Manufacturers have also said they need to do more to attract people to careers in their industry.
“I think we have a lot of that hangover where we have sold the idea that a four-year degree is how you get ahead,” WMEP’s Brinkman said.
Former Bucyrus CEO Tim Sullivan said at a recent state manufacturing onference that a philosophical shift to an all college-preparatory K-12 system in the 1980s has disenfranchised at least two generations of students.
“The students in MPS in Milwaukee, if they haven’t gotten rock-solid reading skills, math skills, by the time they graduate eighth grade and go into high school and their only choice is college-preparatory courses, kids are smart, by their sophomore year they say ‘There’s no way I’m getting to college, might as will quit now’ and they do. That’s been happening for many years,” Sullivan said.
Isbister said the industry needs to make sure guidance counselors, teachers, and parents all understand what is available in manufacturing.
“People want to call it branding, creating that image, I think its about educating people,” she said.
Foy expressed a similar sentiment, noting that some may shy away from manufacturing if they, or someone in their family, had lost work because of a mass layoff.
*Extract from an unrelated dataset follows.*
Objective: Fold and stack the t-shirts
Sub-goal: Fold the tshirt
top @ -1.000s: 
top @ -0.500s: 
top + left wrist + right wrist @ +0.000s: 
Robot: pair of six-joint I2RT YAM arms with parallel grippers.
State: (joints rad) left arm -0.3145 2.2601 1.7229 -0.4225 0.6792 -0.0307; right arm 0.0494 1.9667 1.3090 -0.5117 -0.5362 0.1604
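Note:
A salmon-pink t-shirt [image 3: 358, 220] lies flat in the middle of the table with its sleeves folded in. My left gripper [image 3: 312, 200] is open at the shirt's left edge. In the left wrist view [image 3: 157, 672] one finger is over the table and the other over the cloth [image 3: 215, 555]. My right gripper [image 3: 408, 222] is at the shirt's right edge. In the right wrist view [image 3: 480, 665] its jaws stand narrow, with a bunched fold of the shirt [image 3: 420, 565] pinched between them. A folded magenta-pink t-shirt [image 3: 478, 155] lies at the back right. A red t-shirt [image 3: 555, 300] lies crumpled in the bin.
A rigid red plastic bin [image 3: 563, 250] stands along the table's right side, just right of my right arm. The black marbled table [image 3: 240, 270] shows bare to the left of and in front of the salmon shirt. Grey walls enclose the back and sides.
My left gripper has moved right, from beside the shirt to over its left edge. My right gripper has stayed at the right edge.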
“Manufacturers, for lots of unfortunate reasons, they are are battling lots of negative perceptions of their industry as a career choice,” Foy said. “Advanced manufacturing is pretty high-tech these days.”
She also pointed to WCTS’s Graduate Follow-up Report as evidence that manufacturing can provide high-paying jobs within six months of graduation. For example, there were 211 graduates of the one-year welding program who were employed according to the survey. Eight-four percent of them were employed in their field, with a median salary of $35,149.
“If you look at the statistics, there’s such a wage premium on manufacturing,” Brinkman said.
For example, in 2010, the most recent year with yearly data available, manufacturing accounted for roughly 15 percent of total non-farm employment in the state, according to data on the Department of Workforce Development’s website. In the same year, manufacturing accounted for roughly 20 percent of total wages. In contrast, the leisure and hospitality sector accounted for about 9 percent of non-farm employment, but just over 3 percent of total wages.
Isbister said there are a lot of stakeholders involved in solving the workforce dilemma, including entities at the federal and state level, industry, job seekers, and educators. She added that workforce development is not really an issue of money.
“I am just floored at the amount of money there is for workforce,” she said.
Isbister added that it might be worth considering driving the workforce development system more from the side of industry. She said right now solutions are being driven by the public sector.
“They’re well-intentioned, but they’re not best placed to determine what industry needs,” she said.
Brinkman said finding a solution is “going to take many different things.”
“This is a much more complicated issue than it looks the surface,” he added.